(What needs to be done): In your copy of the data, omit the pictures and keep all else exactly as given.
** Opening Supplied material block **
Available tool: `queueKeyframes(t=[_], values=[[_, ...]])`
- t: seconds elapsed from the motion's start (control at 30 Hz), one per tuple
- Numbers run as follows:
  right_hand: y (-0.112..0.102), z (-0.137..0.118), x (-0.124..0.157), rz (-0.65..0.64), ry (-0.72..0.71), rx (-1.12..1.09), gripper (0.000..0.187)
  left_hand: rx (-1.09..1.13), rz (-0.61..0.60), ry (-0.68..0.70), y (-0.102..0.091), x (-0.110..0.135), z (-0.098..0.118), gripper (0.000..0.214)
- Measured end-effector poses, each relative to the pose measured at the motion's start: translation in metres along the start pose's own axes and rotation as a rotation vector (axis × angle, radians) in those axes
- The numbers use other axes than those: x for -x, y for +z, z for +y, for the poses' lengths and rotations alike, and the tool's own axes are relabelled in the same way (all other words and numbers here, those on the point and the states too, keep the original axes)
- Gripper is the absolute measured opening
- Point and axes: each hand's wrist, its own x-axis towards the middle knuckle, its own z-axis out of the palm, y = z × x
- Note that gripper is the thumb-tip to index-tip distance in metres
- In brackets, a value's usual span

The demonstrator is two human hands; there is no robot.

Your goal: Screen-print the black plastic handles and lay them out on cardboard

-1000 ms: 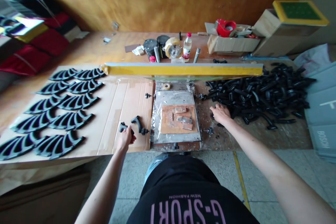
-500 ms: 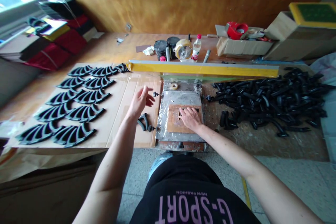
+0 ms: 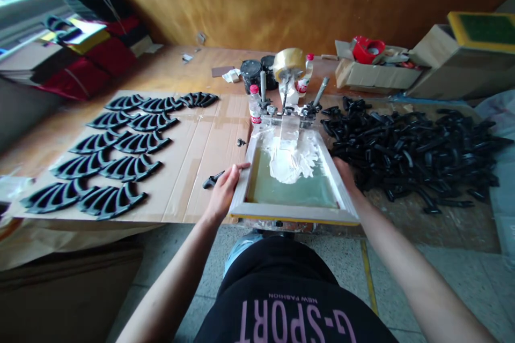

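A wooden screen-printing frame (image 3: 293, 214) lies flat in front of me. Its greenish mesh carries a smear of white ink (image 3: 293, 162), and a squeegee (image 3: 289, 129) rests at the far end. My left hand (image 3: 223, 193) is closed on the frame's left rail. My right hand (image 3: 344, 173) holds the right rail, its fingers partly hidden behind the wood. One small black plastic part (image 3: 212, 179) lies on the cardboard just left of my left hand.
Rows of black fin-shaped parts (image 3: 116, 151) cover a cardboard sheet (image 3: 193, 161) on the left. A big heap of black plastic parts (image 3: 414, 136) lies to the right. Ink tins (image 3: 251, 72), a tape roll (image 3: 288, 59), bottles and cardboard boxes (image 3: 374, 72) stand behind the frame.
The frame, raised on its hinge before, has come down flat over the jig plate. My right hand left the plate and my left hand left the cardboard; both now hold the frame's side rails.
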Motion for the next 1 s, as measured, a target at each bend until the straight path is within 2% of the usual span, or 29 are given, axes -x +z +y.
queueKeyframes(t=[0.07,0.1,0.17,0.23,0.33,0.4,0.5,0.57,0.63,0.73,0.87,0.93,1.0], values=[[-0.015,0.006,-0.018,0.121,0.091,0.013,0.046,-0.038,-0.021,-0.085,-0.003,0.003,-0.033,0.057],[-0.019,0.0,-0.029,0.192,0.089,0.005,0.05,-0.049,-0.018,-0.108,-0.004,0.001,-0.049,0.062],[-0.021,-0.025,-0.051,0.274,-0.01,-0.005,0.062,-0.086,0.005,-0.145,-0.003,-0.006,-0.077,0.071],[-0.015,-0.054,-0.067,0.207,-0.134,-0.005,0.061,-0.157,0.032,-0.159,-0.003,-0.013,-0.098,0.07],[0.001,-0.082,-0.064,-0.01,-0.203,0.0,0.027,-0.225,0.029,-0.151,-0.006,-0.019,-0.112,0.063],[0.009,-0.084,-0.045,-0.096,-0.29,0.003,0.016,-0.24,0.029,-0.144,-0.007,-0.019,-0.114,0.061],[0.01,-0.072,-0.015,-0.184,-0.544,-0.025,0.025,-0.251,0.049,-0.142,-0.007,-0.017,-0.112,0.059],[0.006,-0.065,-0.007,-0.24,-0.639,-0.054,0.025,-0.243,0.056,-0.142,-0.006,-0.016,-0.11,0.059],[0.005,-0.063,-0.006,-0.201,-0.592,-0.067,0.02,-0.211,0.055,-0.15,-0.005,-0.016,-0.109,0.059],[0.013,-0.067,-0.002,-0.066,-0.496,-0.058,0.023,-0.138,0.048,-0.174,-0.004,-0.016,-0.108,0.063],[0.019,-0.071,0.006,-0.1,-0.571,-0.083,0.02,-0.08,0.03,-0.195,-0.003,-0.015,-0.103,0.067],[0.013,-0.076,-0.007,-0.074,-0.496,-0.119,0.015,-0.054,0.019,-0.209,-0.004,-0.013,-0.095,0.07],[0.001,-0.079,-0.033,0.007,-0.366,-0.152,0.025,-0.033,-0.007,-0.21,-0.004,-0.009,-0.08,0.074]])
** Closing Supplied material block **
(Answer area):
Available tool: `queueKeyframes(t=[_], values=[[_, ...]])`
- t: seconds elapsed from the motion's start (control at 30 Hz), one per tuple
- Numbers run as follows:
  right_hand: y (-0.112..0.102), z (-0.137..0.118), x (-0.124..0.157), rz (-0.65..0.64), ry (-0.72..0.71), rx (-1.12..1.09), gripper (0.000..0.187)
  left_hand: rx (-1.09..1.13), rz (-0.61..0.60), ry (-0.68..0.70), y (-0.102..0.091), x (-0.110..0.135), z (-0.098..0.118), gripper (0.000..0.214)
- Measured end-effector poses, each relative to the pose measured at the motion's start: translation in metres along the start pose's own axes and rotation as a rotation vector (axis × angle, radians) in those axes
- The numbers use other axes than those: x for -x, y for +z, z for +y, for the poses' lengths and rotations alike, and the tool's own axes are relabelled in the same way (all other words and numbers here, those on the point and the states too, keep the original axes)
- Gripper is the absolute measured opening
- Point and axes: each hand's wrist, its own x-axis towards the middle knuckle, its own z-axis out of the palm, y = z × x
- Note that gripper is the thumb-tip to index-tip distance in metres
- In brackets, a value's usual span

The demonstrator is two human hands; there is no robot.

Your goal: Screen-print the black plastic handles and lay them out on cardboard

-1000 ms: 
-500 ms: 
+0 ms: 

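A wooden screen-printing frame (image 3: 293, 214) lies flat in front of me. Its greenish mesh carries a smear of white ink (image 3: 293, 162), and a squeegee (image 3: 289, 129) rests at the far end. My left hand (image 3: 223, 193) is closed on the frame's left rail. My right hand (image 3: 344, 173) holds the right rail, its fingers partly hidden behind the wood. One small black plastic part (image 3: 212, 179) lies on the cardboard just left of my left hand.
Rows of black fin-shaped parts (image 3: 116, 151) cover a cardboard sheet (image 3: 193, 161) on the left. A big heap of black plastic parts (image 3: 414, 136) lies to the right. Ink tins (image 3: 251, 72), a tape roll (image 3: 288, 59), bottles and cardboard boxes (image 3: 374, 72) stand behind the frame.
The frame, raised on its hinge before, has come down flat over the jig plate. My right hand left the plate and my left hand left the cardboard; both now hold the frame's side rails.
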Motion for the next 1 s, as measured, a target at each bend until the straight path is within 2% of the usual span, or 29 are given, axes -x +z +y.
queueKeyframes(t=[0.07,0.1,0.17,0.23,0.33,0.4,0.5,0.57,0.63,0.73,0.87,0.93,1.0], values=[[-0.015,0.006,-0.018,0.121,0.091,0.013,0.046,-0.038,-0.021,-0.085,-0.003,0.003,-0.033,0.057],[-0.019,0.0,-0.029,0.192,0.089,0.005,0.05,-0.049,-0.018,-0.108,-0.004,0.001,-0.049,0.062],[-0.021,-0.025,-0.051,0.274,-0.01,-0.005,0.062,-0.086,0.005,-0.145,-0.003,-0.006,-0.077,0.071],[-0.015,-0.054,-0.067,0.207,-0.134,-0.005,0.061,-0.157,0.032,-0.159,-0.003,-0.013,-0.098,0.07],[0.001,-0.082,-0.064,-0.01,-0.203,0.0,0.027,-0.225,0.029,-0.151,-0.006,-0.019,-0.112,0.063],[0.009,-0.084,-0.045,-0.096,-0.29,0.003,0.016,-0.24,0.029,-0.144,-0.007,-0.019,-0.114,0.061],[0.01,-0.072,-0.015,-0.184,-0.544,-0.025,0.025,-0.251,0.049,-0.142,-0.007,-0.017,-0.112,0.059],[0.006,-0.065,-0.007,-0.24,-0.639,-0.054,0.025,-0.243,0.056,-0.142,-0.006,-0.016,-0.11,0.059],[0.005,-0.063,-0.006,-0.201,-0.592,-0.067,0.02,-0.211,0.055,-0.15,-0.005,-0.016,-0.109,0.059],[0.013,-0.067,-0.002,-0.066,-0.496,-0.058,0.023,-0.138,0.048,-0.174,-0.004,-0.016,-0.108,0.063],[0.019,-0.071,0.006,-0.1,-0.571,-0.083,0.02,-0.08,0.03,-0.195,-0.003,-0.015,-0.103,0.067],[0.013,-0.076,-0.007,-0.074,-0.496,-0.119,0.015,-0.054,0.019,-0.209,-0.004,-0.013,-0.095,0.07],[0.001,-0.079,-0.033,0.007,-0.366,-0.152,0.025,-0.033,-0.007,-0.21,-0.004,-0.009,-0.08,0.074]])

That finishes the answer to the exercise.